(ACTIVITY): Restate exactly the lines of the entries below, beginning with the first and ending with the line that holds "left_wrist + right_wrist". Pictures are not copied.

(RECORDS PROVIDED):
============================================================

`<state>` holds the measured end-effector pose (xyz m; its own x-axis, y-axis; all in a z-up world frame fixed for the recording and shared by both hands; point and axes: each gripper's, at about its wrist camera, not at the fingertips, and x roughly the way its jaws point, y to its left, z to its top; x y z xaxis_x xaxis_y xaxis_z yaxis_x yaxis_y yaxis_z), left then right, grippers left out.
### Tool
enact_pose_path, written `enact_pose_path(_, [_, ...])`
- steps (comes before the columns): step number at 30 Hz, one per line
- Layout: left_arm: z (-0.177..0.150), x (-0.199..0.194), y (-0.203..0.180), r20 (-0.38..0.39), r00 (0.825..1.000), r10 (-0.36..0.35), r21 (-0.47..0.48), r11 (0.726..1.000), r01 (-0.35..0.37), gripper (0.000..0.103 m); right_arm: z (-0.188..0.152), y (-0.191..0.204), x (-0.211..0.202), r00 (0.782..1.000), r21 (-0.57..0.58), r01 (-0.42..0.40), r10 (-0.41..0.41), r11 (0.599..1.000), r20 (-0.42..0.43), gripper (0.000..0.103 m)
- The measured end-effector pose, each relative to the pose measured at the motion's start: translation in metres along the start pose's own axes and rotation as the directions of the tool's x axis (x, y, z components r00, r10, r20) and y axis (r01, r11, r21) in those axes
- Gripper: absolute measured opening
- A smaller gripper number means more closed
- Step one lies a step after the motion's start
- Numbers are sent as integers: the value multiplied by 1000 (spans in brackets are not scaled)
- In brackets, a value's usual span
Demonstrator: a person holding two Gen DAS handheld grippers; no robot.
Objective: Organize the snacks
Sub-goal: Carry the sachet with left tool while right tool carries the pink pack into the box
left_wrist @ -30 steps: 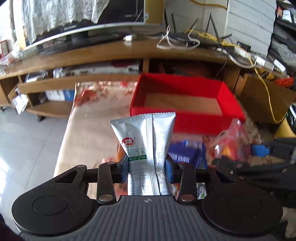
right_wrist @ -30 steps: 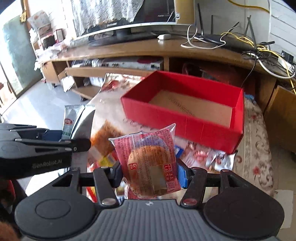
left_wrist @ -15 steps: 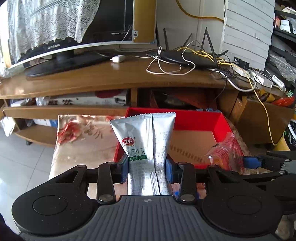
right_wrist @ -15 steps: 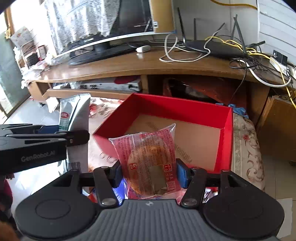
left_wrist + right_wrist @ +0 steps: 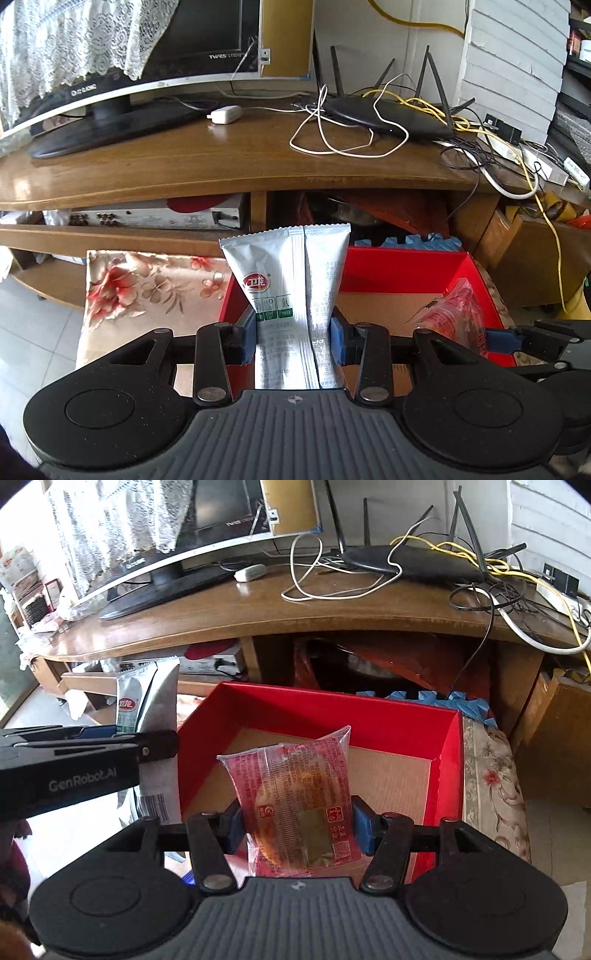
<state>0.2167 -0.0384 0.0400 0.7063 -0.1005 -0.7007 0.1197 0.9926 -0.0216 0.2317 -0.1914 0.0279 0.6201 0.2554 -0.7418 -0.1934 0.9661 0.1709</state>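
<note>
While both are hovering over the red box, the left gripper is pinching a light, crinkly silver sachet mid-body and the right gripper is squeezing a soft, crushable cake packet

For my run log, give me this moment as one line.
left gripper: shut on silver packet | right gripper: shut on red pastry packet | both above red box, its cardboard floor bare
</note>
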Motion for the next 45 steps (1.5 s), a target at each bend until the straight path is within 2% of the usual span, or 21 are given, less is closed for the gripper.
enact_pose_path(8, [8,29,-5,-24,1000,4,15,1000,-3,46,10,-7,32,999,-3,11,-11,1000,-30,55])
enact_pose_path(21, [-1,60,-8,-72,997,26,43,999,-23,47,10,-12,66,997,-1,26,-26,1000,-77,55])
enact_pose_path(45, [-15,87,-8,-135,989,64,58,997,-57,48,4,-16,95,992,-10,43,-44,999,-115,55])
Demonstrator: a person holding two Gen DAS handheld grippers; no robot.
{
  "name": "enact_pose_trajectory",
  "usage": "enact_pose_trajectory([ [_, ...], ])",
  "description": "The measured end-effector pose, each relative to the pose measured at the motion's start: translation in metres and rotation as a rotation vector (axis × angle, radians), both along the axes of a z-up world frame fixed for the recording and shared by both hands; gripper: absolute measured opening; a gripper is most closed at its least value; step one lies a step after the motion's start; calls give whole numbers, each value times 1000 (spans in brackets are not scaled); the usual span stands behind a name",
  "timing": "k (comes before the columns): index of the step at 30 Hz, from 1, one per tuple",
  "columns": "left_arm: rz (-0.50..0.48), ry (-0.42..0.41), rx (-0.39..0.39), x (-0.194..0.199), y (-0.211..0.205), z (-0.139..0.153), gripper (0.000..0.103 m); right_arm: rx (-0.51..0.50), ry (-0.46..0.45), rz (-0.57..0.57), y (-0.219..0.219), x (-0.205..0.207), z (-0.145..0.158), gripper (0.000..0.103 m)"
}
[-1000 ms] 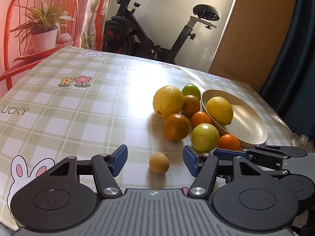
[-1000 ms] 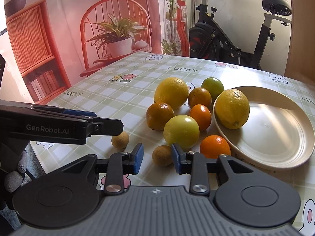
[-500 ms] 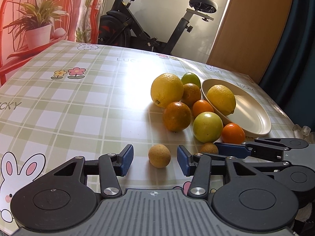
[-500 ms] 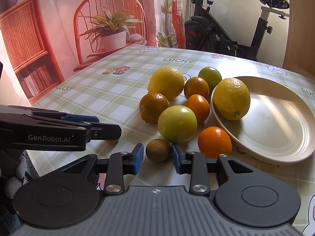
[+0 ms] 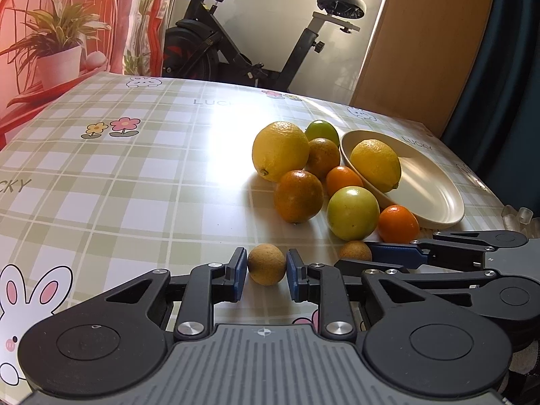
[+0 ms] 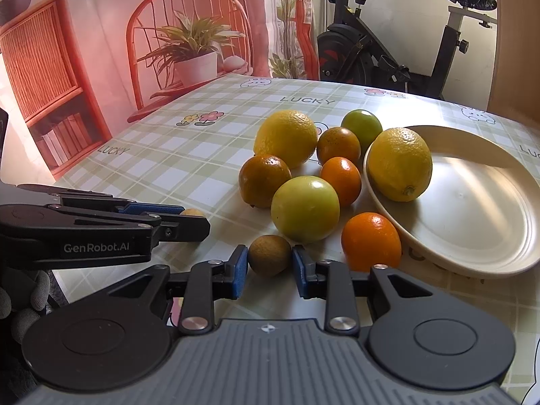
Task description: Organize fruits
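Two hand-held grippers work side by side on a checked tabletop [image 5: 135,202]. The left hand-held gripper [image 5: 266,271], its jaws having just been closing, pinches a small round brown fruit [image 5: 266,264] resting on the cloth; the right hand-held gripper [image 6: 270,266] is pressed against a second brown fruit [image 6: 270,254]. Both fruits are near-spherical, with no clear long axis. Just beyond them lies a cluster of a large lemon [image 6: 286,137], a green fruit [image 6: 305,207] and oranges [image 6: 371,240], crowding the way to a cream plate [image 6: 472,216]. A second lemon [image 6: 400,163] leans on the plate's rim, its nub pointing down toward the camera. An exercise bike [image 5: 256,33] stands behind.
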State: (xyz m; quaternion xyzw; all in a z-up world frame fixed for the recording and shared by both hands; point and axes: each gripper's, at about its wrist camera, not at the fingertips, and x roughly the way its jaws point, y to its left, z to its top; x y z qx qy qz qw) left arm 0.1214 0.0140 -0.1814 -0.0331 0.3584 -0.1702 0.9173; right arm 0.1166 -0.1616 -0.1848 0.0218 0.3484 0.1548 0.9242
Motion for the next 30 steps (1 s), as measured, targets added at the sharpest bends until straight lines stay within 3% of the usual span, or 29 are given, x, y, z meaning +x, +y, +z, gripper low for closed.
enact_pose_trajectory([
  [7, -3, -51, 14, -6, -2, 10, 27, 12, -15, 4, -1, -2, 4, 31],
  [20, -51, -147, -12, -15, -15, 37, 27, 56, -150, -43, -13, -16, 30, 31],
  [30, -161, -99, -97, 16, -49, 40, 27, 94, -192, -187, -50, -21, 37, 31],
])
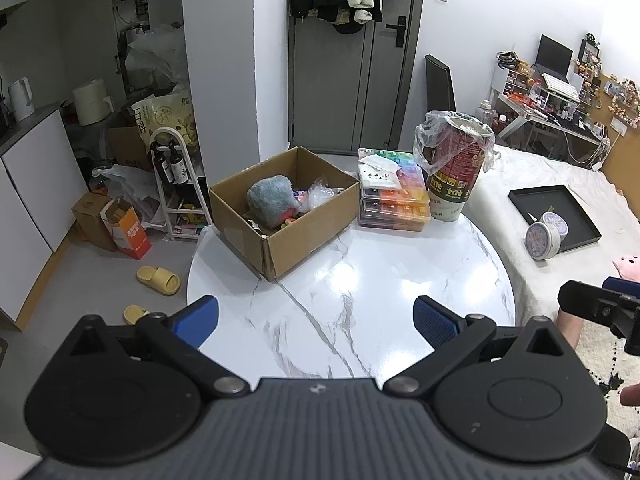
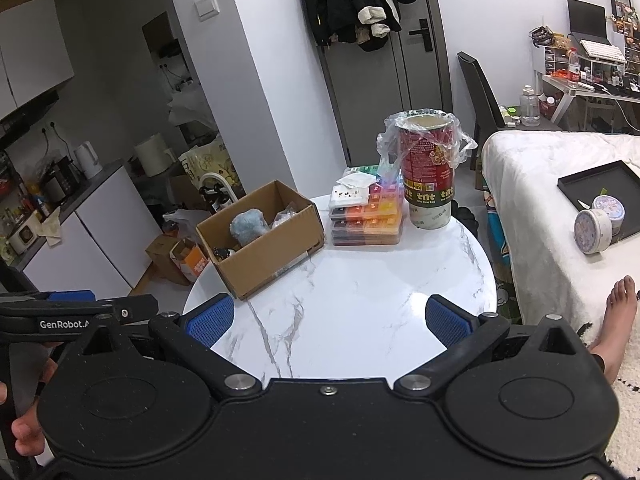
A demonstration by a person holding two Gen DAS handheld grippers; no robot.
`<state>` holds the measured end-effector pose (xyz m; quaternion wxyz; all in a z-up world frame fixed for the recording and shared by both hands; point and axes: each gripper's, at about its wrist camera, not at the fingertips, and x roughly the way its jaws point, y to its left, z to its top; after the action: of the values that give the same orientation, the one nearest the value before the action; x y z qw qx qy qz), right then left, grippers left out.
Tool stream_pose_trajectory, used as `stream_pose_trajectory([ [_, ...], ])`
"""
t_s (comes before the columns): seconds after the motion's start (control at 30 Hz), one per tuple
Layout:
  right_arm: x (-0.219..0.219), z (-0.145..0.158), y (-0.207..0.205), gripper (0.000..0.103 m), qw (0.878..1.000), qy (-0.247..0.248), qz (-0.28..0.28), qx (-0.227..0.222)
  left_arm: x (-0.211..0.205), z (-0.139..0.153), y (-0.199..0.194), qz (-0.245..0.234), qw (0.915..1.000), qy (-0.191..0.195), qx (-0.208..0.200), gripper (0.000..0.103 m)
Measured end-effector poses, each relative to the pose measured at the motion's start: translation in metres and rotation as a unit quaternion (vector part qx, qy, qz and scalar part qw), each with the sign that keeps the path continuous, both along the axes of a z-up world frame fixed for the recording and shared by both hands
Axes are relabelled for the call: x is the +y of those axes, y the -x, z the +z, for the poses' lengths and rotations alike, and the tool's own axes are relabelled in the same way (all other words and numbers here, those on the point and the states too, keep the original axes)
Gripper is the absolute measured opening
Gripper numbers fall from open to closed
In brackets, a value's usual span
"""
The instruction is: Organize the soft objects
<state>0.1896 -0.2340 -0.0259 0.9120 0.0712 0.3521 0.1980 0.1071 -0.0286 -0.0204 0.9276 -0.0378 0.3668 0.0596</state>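
Observation:
An open cardboard box (image 1: 312, 236) stands on the far left of the round white marble table (image 1: 360, 280). Inside it lie a fluffy grey-blue soft toy (image 1: 269, 204) and small bagged items (image 1: 320, 194). The box (image 2: 276, 252) and the toy (image 2: 248, 226) also show in the right wrist view. My left gripper (image 1: 316, 320) is open and empty above the table's near edge. My right gripper (image 2: 330, 320) is open and empty, also over the near edge. A pink soft object (image 1: 628, 266) lies on the bed at the right.
A stack of colourful clear organiser boxes (image 1: 394, 200) and a tall red cup in a plastic bag (image 1: 456, 164) stand at the table's back. A bed (image 2: 560, 216) with a black tray (image 2: 600, 196) and round tins is to the right. Slippers and boxes lie on the floor at left.

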Motion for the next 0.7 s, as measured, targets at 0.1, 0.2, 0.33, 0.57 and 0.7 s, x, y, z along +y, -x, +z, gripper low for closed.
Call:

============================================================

(ANSWER SECTION):
`<state>` holds the measured end-effector pose (xyz m; its own x-axis, y-axis; all in a z-up world frame fixed for the recording and shared by both hands; point and axes: each gripper's, at about its wrist camera, not at the fingertips, and x roughly the way its jaws point, y to its left, z to its top; x y z xaxis_x xaxis_y xaxis_z yaxis_x yaxis_y yaxis_z), left then right, grippers left out.
### Tool
enact_pose_path, written `enact_pose_path(_, [_, ...])`
- steps (comes before the columns): step number at 30 Hz, one per line
- Layout: left_arm: z (-0.177..0.150), x (-0.199..0.194), y (-0.203..0.180), r20 (-0.38..0.39), r00 (0.825..1.000), r10 (-0.36..0.35), r21 (-0.47..0.48), r11 (0.726..1.000), r01 (-0.35..0.37), gripper (0.000..0.103 m); right_arm: z (-0.188..0.152), y (-0.191..0.204), x (-0.211..0.202), r00 (0.782..1.000), r21 (-0.57..0.58), r01 (-0.42..0.40), r10 (-0.41..0.41), r11 (0.599..1.000), r20 (-0.42..0.43), gripper (0.000..0.103 m)
- The measured end-effector pose, each relative to the pose measured at the motion's start: translation in metres along the start pose's own axes and rotation as the directions of the tool's x axis (x, y, z components r00, r10, r20) and y axis (r01, r11, r21) in those axes
- Gripper: absolute measured opening
- A smaller gripper number means more closed
- Step one lies a step after the motion's start
- Numbers are sent as integers: the value multiplied by 1000 (spans in brackets are not scaled)
- In brackets, a value's usual span
Demonstrator: a person holding two Gen DAS handheld grippers; no robot.
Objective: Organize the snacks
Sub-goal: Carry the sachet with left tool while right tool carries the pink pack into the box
left_wrist @ -30 steps: 
right_wrist @ -30 steps: 
left_wrist @ -15 steps: 
right_wrist @ -15 steps: 
left_wrist + right_wrist @ +0 steps: 

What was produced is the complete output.